**Task prompt**
Only one stretch of the data is wanted: the line containing "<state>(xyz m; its", the line containing "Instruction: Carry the", and every line between them, copied exactly.

Entries taken from a collection:
- - - - -

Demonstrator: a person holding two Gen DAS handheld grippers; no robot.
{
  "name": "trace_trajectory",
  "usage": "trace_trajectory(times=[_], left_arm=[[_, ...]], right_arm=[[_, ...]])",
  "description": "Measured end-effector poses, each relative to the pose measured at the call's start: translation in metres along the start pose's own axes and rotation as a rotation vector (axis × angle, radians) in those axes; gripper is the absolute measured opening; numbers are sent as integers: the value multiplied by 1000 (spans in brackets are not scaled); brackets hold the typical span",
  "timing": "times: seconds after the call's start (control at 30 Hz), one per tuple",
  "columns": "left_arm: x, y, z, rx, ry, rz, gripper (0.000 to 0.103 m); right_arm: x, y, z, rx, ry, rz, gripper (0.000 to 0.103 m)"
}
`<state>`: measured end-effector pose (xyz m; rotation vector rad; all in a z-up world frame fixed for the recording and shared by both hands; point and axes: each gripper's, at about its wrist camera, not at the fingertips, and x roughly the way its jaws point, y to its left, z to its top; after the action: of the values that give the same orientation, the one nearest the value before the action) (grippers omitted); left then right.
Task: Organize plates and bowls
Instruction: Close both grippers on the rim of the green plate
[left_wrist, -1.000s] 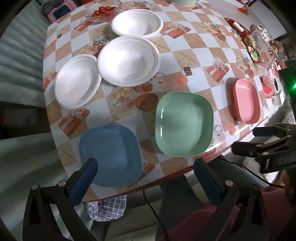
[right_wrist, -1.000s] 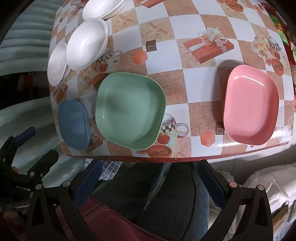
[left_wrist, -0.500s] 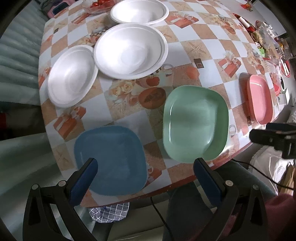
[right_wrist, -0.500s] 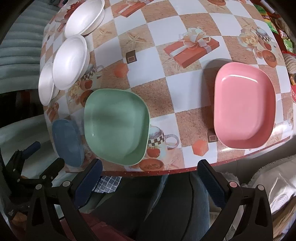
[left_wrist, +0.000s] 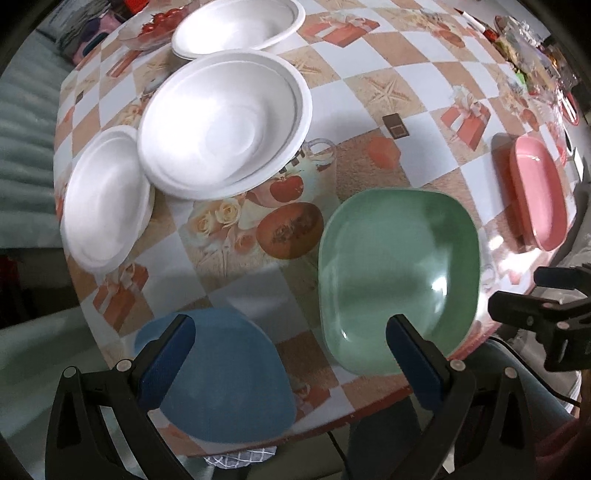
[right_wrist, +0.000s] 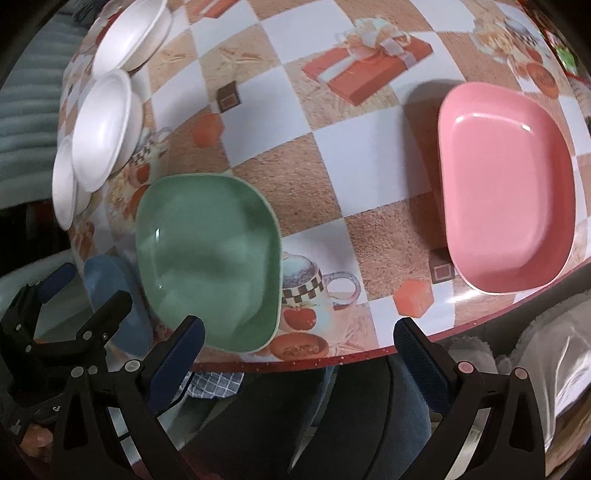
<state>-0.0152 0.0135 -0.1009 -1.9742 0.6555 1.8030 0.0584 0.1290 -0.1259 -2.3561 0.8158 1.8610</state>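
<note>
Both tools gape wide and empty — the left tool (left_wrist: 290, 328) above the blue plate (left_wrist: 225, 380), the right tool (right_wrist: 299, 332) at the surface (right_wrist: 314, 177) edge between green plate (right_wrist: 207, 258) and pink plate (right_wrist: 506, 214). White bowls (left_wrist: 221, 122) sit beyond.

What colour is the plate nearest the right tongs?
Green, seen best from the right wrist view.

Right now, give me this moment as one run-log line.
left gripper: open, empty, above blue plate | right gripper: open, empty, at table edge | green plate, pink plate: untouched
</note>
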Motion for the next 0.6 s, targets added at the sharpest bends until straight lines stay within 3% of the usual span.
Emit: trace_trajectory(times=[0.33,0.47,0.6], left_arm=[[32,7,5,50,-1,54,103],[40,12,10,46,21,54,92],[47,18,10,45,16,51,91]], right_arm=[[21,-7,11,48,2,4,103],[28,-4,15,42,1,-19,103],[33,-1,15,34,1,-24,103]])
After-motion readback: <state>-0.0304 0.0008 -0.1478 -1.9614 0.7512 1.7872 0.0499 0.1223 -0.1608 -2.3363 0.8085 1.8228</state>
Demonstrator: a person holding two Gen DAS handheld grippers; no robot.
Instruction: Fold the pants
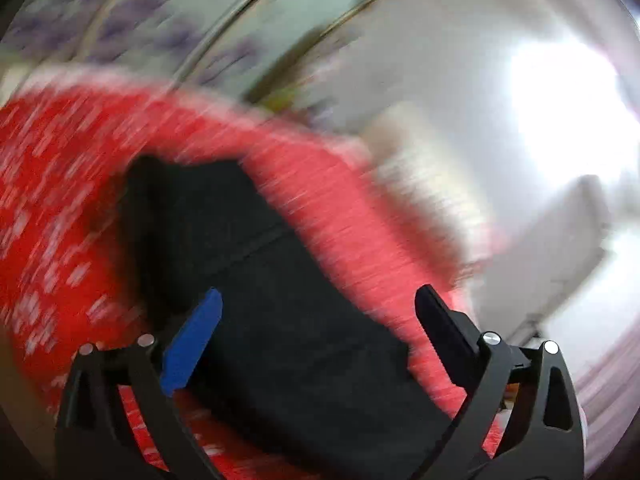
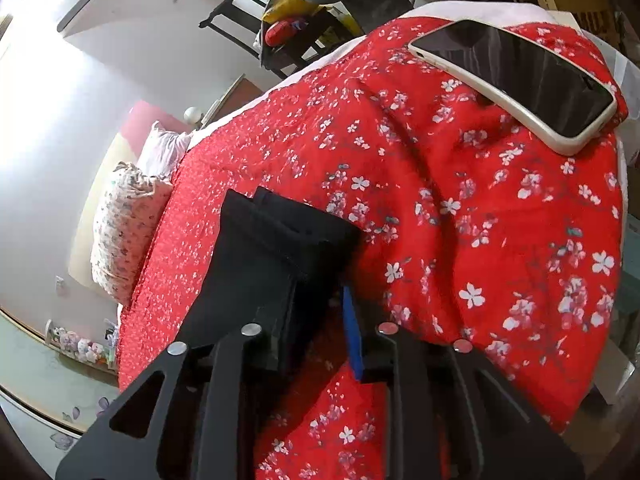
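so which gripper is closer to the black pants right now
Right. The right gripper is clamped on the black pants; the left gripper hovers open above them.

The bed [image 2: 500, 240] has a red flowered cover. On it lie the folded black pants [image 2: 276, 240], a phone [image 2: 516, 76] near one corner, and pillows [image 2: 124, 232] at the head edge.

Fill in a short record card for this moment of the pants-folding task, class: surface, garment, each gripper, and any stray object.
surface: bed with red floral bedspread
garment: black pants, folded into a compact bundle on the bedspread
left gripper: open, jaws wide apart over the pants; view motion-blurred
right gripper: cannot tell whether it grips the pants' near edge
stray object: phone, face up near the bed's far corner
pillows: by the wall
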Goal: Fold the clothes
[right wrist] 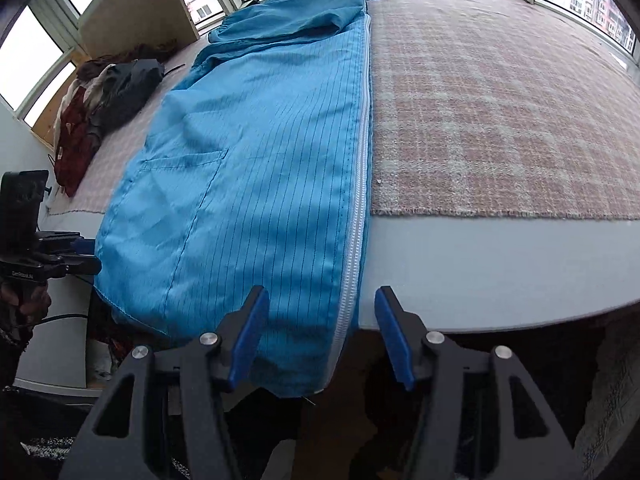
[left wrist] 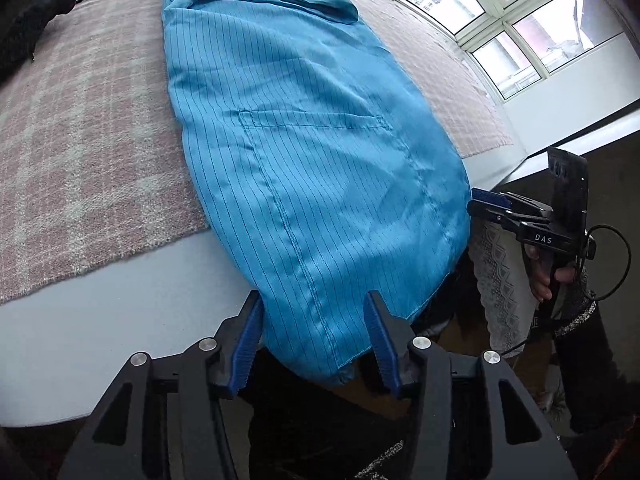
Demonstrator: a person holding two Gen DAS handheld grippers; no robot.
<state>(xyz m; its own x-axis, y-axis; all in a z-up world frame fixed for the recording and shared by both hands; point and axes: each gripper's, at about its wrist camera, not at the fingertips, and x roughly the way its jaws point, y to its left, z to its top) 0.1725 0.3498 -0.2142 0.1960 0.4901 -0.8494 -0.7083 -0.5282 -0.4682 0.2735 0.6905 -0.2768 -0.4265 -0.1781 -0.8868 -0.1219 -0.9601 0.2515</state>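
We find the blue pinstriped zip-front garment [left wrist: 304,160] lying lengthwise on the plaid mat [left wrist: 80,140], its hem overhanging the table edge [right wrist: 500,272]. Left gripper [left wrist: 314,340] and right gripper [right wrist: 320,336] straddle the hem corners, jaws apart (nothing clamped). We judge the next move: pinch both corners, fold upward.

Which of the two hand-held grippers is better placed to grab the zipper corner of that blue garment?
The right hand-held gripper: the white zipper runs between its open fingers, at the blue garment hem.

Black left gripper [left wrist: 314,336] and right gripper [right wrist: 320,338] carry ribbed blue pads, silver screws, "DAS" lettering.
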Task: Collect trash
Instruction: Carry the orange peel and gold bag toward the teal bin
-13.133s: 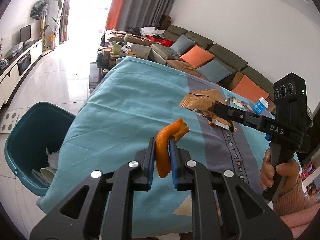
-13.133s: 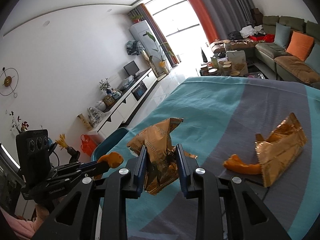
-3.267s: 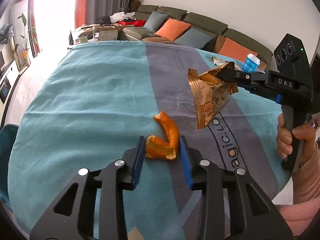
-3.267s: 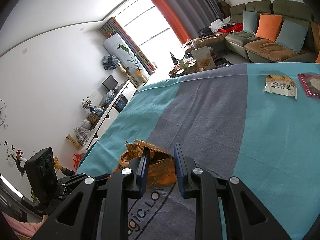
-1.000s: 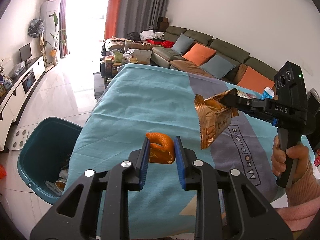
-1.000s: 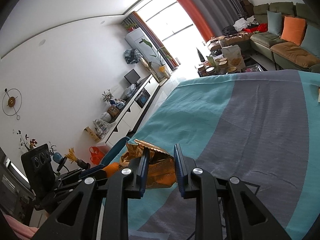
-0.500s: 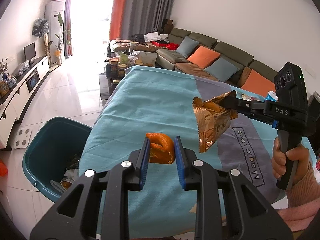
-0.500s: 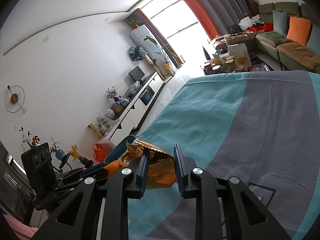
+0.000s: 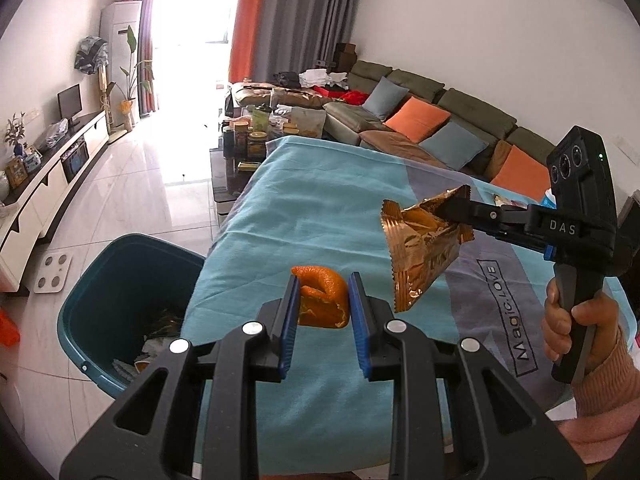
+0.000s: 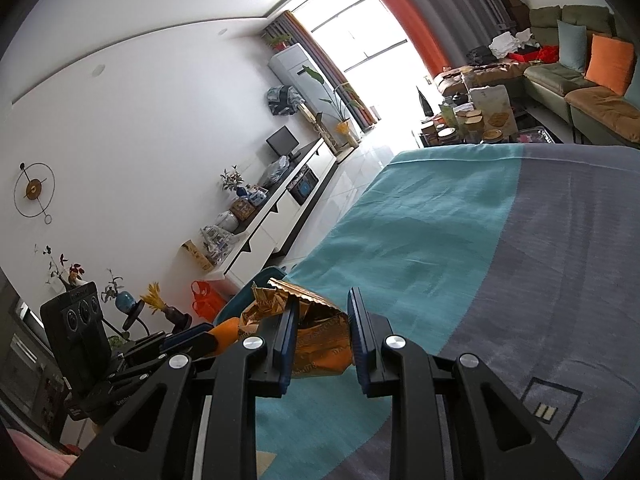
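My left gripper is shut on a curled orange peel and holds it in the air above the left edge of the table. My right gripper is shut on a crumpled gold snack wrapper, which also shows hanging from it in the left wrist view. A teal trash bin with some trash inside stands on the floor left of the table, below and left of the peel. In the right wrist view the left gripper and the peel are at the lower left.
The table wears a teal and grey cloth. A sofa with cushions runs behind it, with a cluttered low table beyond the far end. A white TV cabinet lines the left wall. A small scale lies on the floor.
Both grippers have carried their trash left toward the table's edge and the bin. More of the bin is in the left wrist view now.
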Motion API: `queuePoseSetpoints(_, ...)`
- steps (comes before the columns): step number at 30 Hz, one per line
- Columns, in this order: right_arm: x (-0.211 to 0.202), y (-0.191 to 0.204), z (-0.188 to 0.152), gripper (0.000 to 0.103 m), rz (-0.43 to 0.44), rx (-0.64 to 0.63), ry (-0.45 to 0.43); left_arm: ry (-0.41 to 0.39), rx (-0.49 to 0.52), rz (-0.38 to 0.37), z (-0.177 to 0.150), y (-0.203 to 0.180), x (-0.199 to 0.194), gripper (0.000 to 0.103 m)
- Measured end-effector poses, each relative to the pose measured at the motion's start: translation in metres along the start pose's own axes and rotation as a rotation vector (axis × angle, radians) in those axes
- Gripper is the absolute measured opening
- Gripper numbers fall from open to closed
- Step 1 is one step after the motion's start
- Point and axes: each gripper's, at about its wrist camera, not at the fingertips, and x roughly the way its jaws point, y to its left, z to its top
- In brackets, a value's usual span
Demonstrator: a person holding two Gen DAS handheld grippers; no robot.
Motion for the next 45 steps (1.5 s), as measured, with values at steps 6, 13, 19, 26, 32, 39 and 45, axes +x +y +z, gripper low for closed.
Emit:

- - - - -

**Written answer**
<state>(xyz m; its own x-axis, y-axis; all in a z-up world frame fixed for the recording and shared by both hands; point and axes: each gripper's, at about its wrist camera, not at the fingertips, and x roughly the way its jaws point, y to its left, z to its top) 0.1725 0.3498 -0.2142 0.1960 0.4901 -0.8494 -0.7083 -0.5282 -0.4682 0.2735 0.6905 -0.2768 -0.4265 -0.1781 -0.8868 -0.1219 -0.9601 0.2515</state>
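We find the blue pinstriped zip-front garment [left wrist: 304,160] lying lengthwise on the plaid mat [left wrist: 80,140], its hem overhanging the table edge [right wrist: 500,272]. Left gripper [left wrist: 314,340] and right gripper [right wrist: 320,336] straddle the hem corners, jaws apart (nothing clamped). We judge the next move: pinch both corners, fold upward.

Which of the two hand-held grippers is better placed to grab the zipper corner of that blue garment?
The right hand-held gripper: the white zipper runs between its open fingers, at the blue garment hem.

Black left gripper [left wrist: 314,336] and right gripper [right wrist: 320,338] carry ribbed blue pads, silver screws, "DAS" lettering.
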Task: Collect trash
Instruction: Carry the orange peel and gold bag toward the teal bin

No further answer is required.